Mumsnet has not checked the qualifications of anyone posting here. If you need help urgently or expert advice, please see our domestic violence webguide and/or relationships webguide. Many Mumsnetters experiencing domestic abuse have found this thread helpful: Listen up, everybody

Relationship rant!

4 replies

lilcreed · 01/03/2020 14:25

Hi all. I’m very sorry. Just need somewhere to rant today. I feel like I have nothing to look forward to. I’ve recently moved away from my family home with my partner. We both work full time (he also works Saturdays). I spend Saturdays alone, cooking/ cleaning etc.

On Sunday’s, he never seems to want to do anything (I do understand that he works hard and is probably tired). Money is tight at the moment as he is self employed and some builders have just ‘done him over’ by £7000. I suggested a meal (but he said we need to save money- which I totally get). So I asked if we could go for a walk - but he doesn’t want to do that either.

He sits in the lounge watching TV whilst I watch TV in our bedroom. I feel like our relationship is slowly drifting apart. I don’t have many friends or hobbies either. I feel that I have nothing to look forward to in life other than work, cleaning, sitting around on my own. I do most of the housework - he just comes home and sits in the living room.

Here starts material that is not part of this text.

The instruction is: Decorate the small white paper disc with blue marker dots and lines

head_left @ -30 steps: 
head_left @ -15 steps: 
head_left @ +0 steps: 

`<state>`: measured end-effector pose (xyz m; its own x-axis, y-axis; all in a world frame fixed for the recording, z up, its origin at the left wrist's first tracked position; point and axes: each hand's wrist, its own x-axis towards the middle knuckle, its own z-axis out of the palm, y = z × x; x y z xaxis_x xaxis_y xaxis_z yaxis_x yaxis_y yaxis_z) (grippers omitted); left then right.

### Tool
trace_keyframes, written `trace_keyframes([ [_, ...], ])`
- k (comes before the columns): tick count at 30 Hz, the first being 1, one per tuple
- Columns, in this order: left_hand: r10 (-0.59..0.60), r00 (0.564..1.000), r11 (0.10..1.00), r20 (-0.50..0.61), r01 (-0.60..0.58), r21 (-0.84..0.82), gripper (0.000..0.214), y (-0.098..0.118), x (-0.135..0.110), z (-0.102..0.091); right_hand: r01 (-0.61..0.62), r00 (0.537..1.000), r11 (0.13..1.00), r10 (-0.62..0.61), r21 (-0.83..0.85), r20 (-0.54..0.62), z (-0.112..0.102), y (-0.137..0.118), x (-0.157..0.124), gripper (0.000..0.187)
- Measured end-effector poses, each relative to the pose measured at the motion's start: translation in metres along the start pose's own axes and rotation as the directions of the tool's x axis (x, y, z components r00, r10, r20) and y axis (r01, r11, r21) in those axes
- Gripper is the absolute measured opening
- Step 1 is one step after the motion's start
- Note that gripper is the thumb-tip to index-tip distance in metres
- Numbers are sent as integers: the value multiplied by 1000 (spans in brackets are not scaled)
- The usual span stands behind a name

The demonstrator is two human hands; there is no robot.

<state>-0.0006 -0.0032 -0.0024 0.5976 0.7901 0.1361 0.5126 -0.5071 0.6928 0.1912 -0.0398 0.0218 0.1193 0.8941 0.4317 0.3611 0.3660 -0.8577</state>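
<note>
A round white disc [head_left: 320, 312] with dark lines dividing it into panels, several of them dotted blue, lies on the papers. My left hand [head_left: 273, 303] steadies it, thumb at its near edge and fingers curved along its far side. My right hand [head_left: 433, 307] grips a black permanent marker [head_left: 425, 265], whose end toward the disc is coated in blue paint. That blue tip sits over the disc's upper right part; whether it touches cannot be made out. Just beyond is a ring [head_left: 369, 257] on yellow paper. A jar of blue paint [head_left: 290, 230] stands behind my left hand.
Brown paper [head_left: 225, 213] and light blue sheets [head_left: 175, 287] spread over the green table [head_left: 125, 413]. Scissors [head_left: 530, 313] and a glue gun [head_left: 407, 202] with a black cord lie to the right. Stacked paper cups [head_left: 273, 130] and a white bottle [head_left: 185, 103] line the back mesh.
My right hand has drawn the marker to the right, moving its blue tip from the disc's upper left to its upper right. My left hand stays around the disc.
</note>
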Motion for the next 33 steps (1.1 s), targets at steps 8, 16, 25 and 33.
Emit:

I don’t exactly know what response I wanted to get from this - I suppose I just wanted somewhere to write down how I feel. Thanks for reading.

OP posts:
hellsbellsmelons · 01/03/2020 14:42

So he works 6 full days a week??
What time do you both get in at night?
Why can't you get a hobby on a Saturday?
You need to widen your friendship group and a club may help with that.
Have a look on meetup.com - there are usually lots of things going on, including walking groups.
But if you are watching TV in different rooms then I'm not sure what the point of this is?
I think you want different things.
Have different goals in life.
It may be that you are not compatible.
How viable is it for you to go home again now?

bigchris · 01/03/2020 14:44

Why do you watch different things?

Is he watching sport ?

WellThatsOriginal · 01/03/2020 22:57

I've been going through this recently OP. And read on a different post to remember that kindness breeds kindness. You might not get a response at first but keep trying to connect with him- go and sit with him rather than sitting upstairs. If he's too tired to do anything else, at least try and find something that you can watch together?

But from your post this doesn't sound like it's just about your partner. I also think that finding something you can invest your own time in would help, even going for walks on your own would be good for your mental health and might encourage him to join in.

madcatladyforever · 01/03/2020 23:00

You can't put all of this onto your partner, it isn't healthy to rely on him for your entire social life especially if he works 6 days a week.
I've just moved to a town where I don't know anyone and I've joined every club going.